* TASK DESCRIPTION *
Every line below that holds the string "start" must be copied.

______________________________

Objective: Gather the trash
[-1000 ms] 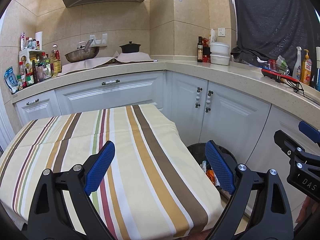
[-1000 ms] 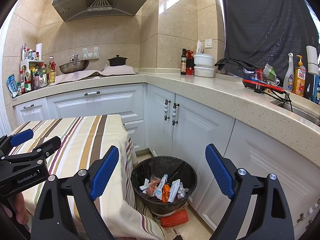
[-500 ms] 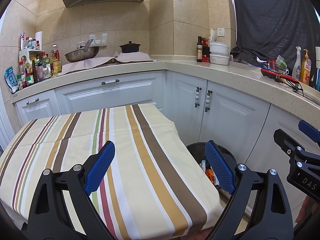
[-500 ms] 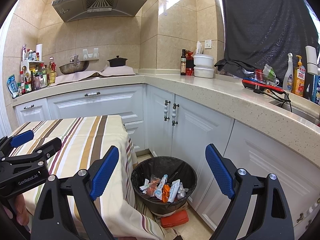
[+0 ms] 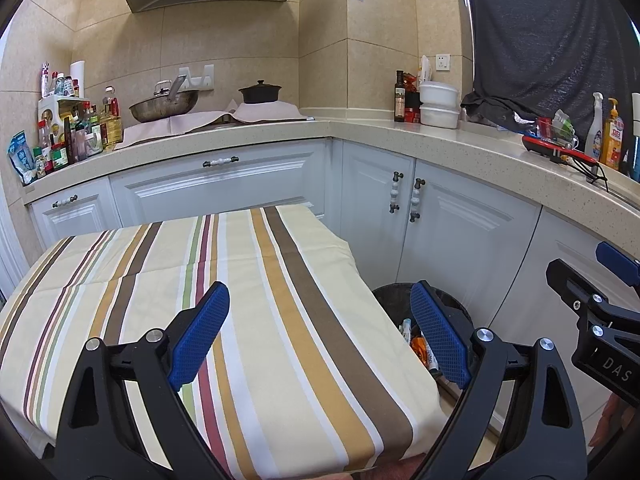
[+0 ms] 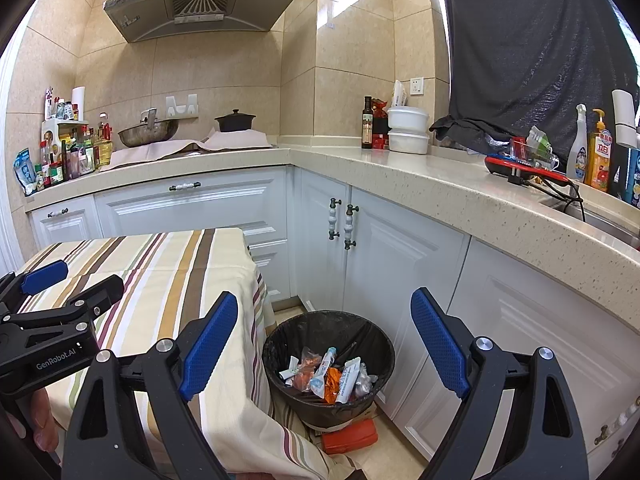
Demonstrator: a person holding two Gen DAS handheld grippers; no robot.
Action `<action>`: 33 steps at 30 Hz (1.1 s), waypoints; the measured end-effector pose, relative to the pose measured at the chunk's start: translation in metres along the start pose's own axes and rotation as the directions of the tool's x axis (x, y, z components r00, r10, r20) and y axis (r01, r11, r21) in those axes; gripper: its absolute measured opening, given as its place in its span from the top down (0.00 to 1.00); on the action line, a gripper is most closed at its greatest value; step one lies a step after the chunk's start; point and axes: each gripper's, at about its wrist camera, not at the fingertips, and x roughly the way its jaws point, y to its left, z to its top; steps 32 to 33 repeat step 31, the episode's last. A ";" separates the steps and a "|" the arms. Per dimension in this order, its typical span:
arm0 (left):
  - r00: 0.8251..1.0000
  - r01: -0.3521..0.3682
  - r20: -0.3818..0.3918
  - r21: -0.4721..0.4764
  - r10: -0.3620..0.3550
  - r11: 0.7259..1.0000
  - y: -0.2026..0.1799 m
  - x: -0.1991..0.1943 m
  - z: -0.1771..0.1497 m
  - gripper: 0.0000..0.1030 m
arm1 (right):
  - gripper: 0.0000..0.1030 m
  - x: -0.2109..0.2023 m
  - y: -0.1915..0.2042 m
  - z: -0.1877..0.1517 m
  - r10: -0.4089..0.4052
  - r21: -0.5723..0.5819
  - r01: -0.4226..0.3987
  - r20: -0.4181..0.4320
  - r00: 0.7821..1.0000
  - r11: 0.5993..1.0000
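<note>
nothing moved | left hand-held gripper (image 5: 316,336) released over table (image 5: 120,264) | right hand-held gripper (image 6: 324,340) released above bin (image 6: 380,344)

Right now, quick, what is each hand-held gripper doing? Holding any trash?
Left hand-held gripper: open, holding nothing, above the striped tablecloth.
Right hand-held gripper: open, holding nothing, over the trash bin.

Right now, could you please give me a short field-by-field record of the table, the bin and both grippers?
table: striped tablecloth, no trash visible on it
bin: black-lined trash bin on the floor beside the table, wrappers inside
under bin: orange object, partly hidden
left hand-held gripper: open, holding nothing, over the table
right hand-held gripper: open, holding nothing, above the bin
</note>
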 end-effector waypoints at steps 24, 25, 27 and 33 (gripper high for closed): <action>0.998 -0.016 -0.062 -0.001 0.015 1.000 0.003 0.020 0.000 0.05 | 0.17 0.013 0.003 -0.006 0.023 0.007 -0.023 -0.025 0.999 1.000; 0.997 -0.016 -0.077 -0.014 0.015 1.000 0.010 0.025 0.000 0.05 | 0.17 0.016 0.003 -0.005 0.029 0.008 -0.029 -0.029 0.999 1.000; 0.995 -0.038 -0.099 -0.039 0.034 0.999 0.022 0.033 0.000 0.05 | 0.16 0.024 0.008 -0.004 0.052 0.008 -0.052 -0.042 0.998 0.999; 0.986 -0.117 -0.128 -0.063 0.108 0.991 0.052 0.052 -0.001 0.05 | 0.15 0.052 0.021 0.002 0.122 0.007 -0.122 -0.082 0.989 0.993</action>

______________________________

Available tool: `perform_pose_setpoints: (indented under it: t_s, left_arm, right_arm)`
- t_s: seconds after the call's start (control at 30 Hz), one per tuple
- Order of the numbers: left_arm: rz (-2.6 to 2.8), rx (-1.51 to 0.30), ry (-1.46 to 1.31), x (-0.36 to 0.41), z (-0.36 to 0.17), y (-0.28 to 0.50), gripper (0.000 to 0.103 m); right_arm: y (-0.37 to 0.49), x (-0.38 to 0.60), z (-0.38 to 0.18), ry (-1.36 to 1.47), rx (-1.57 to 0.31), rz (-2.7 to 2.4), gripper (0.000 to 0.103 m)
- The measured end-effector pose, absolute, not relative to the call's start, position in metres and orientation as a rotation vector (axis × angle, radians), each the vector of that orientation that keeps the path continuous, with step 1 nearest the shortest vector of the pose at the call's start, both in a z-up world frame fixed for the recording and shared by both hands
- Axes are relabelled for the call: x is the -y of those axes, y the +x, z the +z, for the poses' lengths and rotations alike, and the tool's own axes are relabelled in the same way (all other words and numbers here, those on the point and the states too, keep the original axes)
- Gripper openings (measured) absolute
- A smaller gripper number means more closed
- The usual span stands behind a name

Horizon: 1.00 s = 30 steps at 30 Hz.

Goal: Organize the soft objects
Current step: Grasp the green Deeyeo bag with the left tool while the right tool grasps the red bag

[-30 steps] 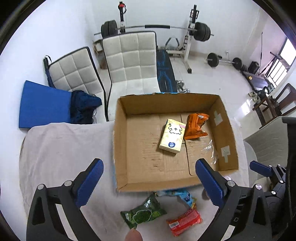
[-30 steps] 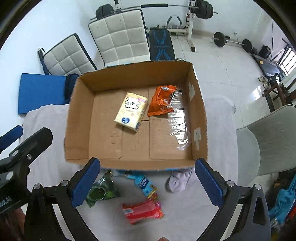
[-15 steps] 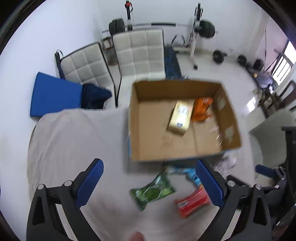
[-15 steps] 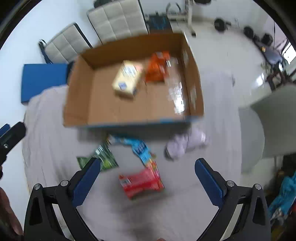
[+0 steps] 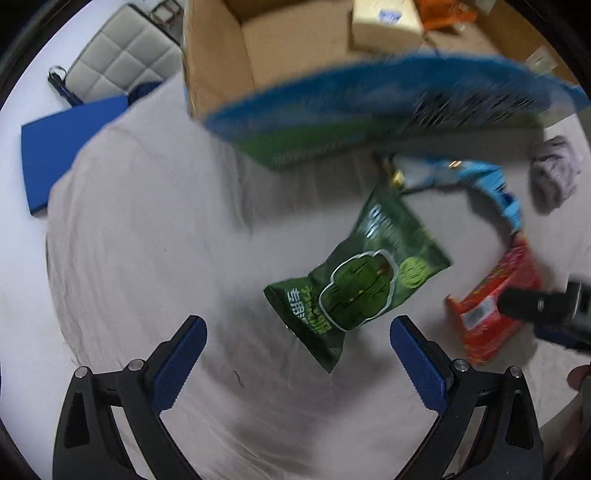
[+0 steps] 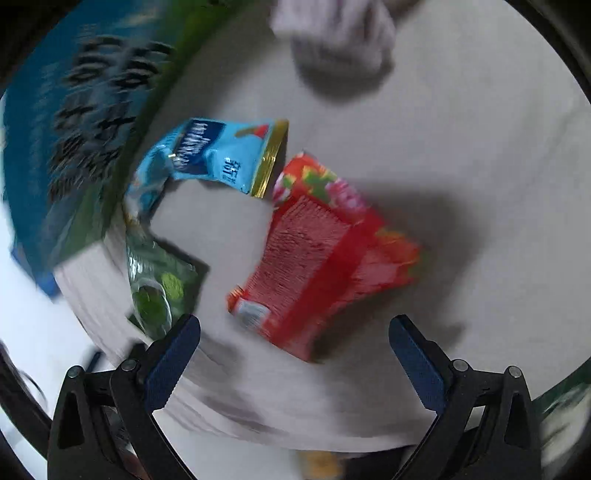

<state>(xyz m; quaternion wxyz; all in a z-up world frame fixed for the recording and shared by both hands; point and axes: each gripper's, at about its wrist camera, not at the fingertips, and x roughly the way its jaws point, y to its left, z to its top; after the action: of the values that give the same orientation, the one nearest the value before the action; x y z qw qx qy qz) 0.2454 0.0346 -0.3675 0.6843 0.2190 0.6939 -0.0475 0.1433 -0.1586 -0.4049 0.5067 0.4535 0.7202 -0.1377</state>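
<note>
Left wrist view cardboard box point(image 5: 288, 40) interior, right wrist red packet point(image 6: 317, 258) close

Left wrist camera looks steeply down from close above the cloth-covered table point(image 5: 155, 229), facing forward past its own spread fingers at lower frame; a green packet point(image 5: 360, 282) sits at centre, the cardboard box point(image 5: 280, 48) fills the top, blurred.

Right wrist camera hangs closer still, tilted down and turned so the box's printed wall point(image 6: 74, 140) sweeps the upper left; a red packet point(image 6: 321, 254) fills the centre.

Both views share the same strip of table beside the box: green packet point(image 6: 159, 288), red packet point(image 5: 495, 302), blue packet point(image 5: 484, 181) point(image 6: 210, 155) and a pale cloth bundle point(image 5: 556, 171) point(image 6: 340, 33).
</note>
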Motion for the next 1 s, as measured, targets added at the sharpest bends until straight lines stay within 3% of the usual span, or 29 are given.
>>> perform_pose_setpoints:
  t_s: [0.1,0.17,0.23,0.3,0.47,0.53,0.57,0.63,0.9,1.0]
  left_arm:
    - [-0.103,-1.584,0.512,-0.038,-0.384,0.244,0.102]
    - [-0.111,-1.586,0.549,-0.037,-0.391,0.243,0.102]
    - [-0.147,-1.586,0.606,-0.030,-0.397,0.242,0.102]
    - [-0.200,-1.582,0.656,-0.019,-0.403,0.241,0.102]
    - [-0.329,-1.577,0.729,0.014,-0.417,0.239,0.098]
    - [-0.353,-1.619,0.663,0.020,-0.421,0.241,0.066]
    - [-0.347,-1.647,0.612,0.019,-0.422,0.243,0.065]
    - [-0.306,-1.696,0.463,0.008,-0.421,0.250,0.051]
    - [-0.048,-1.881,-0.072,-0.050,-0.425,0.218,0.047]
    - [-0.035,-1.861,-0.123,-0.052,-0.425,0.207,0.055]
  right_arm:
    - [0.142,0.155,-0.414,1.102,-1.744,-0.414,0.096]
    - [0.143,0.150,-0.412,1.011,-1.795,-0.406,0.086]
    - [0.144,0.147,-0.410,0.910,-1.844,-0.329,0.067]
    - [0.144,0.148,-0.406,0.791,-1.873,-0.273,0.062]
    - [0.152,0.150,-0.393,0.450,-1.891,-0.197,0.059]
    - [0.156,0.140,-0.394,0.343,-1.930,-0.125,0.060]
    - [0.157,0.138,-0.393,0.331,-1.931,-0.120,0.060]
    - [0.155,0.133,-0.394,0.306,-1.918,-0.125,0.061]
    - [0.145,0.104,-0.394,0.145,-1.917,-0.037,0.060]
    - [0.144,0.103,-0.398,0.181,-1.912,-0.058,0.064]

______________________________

* OUTPUT *
Action `<action>`: 33 steps at 30 Hz (1.1 s), waypoints; the measured end-effector pose, relative to the pose measured at the chunk's start: translation in metres along the start pose's own axes and rotation as the directions of the tool's x axis (x, y, z components r00, r10, r20) and y axis (r01, r11, r21) in those axes; gripper: its absolute measured opening, given as its place in its span from the top down (0.00 to 1.00); on the action line, a gripper is most closed at its greatest value; step one lies a step after the chunk's start; point and axes: each gripper's, at about its wrist camera, not at the fingertips, and x roughly the way its jaws point, y to its left, z to its top; steps 32 to 33 repeat step 31, the episode's last. A ";" separates the steps and a "|" the arms. Per dimension in this order, its typical span:
- t_s: seconds after the call's start (control at 30 Hz), one per tuple
- The measured end-effector pose, absolute, not relative to the call's start, position in metres and orientation as a rotation vector (axis × angle, radians), each the vector of that orientation that keeps the path continuous, with step 1 nearest the shortest vector of the pose at the call's start, both in a z-up world frame fixed for the recording and shared by both hands

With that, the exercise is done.